Setelah makan Alfan segera membayar, kemudian kembali mengantar Disvi ke rumahnya.

"Tian, terima kasih untuk hari ini", Disvi bicara lembut, sembari menyerahkan helm ke tangan Alfan.

"Besok pagi Tian jemput ke sekolah", Alfan bicara sesaat sebelum berlalu pergi.

Seperti janjinya, Alfan menjemput Disvi keesokan harinya untuk berangkat ke sekolah bersama-sama.

Alfan berjalan beriringan bersama Disvi perlahan menuju kelas, langkah Disvi terhenti begitu melihat Dito keluar dari ruang Bimbingan Konseling dengan seorang perempuan. Mereka terlihat sangat dekat, bahkan Dito tidak segan merangkul perempuan itu.

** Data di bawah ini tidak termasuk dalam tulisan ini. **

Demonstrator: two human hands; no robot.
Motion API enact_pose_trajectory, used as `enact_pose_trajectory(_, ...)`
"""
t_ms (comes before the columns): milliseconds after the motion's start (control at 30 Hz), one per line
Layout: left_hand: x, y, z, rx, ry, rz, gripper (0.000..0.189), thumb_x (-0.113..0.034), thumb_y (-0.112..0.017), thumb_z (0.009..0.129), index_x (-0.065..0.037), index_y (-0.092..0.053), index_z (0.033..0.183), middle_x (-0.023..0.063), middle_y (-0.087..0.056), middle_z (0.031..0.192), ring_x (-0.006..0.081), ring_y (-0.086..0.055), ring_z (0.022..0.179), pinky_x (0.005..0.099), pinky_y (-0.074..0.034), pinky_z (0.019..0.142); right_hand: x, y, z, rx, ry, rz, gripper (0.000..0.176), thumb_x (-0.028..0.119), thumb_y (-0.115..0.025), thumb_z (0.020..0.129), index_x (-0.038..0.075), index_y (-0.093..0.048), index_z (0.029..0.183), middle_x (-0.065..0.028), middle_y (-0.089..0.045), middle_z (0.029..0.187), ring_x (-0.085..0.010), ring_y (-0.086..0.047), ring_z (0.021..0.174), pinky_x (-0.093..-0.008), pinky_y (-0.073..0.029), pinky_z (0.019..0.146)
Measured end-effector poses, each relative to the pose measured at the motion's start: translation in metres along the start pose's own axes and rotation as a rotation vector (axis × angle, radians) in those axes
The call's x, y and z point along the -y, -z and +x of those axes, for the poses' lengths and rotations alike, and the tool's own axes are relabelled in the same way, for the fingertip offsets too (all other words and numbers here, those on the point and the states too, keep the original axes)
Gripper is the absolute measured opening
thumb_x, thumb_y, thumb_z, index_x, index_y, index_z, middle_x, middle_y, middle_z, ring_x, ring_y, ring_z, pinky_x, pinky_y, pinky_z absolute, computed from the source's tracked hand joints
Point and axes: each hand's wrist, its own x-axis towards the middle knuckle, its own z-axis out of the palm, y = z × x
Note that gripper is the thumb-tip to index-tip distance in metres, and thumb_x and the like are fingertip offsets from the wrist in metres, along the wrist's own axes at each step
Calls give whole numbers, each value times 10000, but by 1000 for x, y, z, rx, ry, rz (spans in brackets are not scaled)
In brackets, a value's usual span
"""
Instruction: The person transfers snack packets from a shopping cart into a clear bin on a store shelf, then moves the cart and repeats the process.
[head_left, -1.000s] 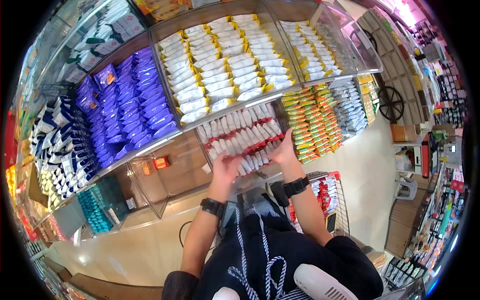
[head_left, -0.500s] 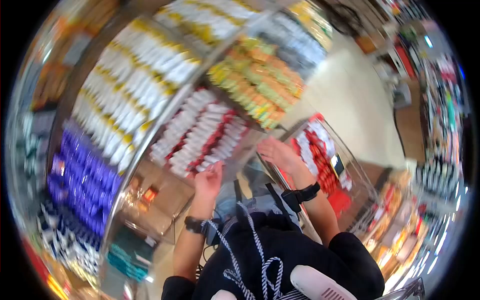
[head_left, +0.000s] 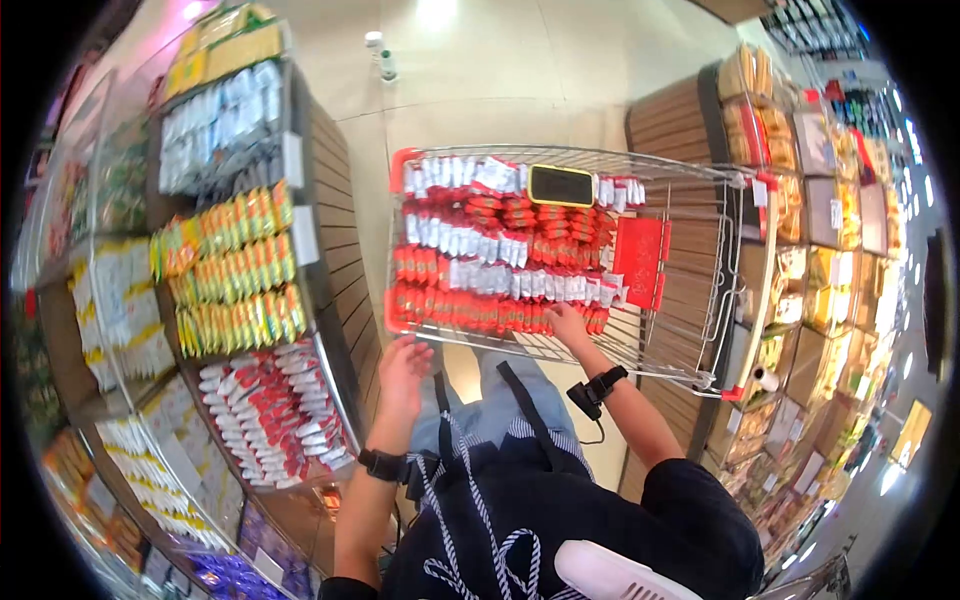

Air mata Disvi segera menyerbu untuk keluar, "Astagfirullah hal'azim", Disvi bergumam pelan, kepalanya segera tertunduk dalam berusaha keras menahan tangisnya.

Alfan menatap sekilas ke arah depan, kemudian memegang pundak Disvi lembut.

"Kamu harus kuat", Alfan bicara penuh harap.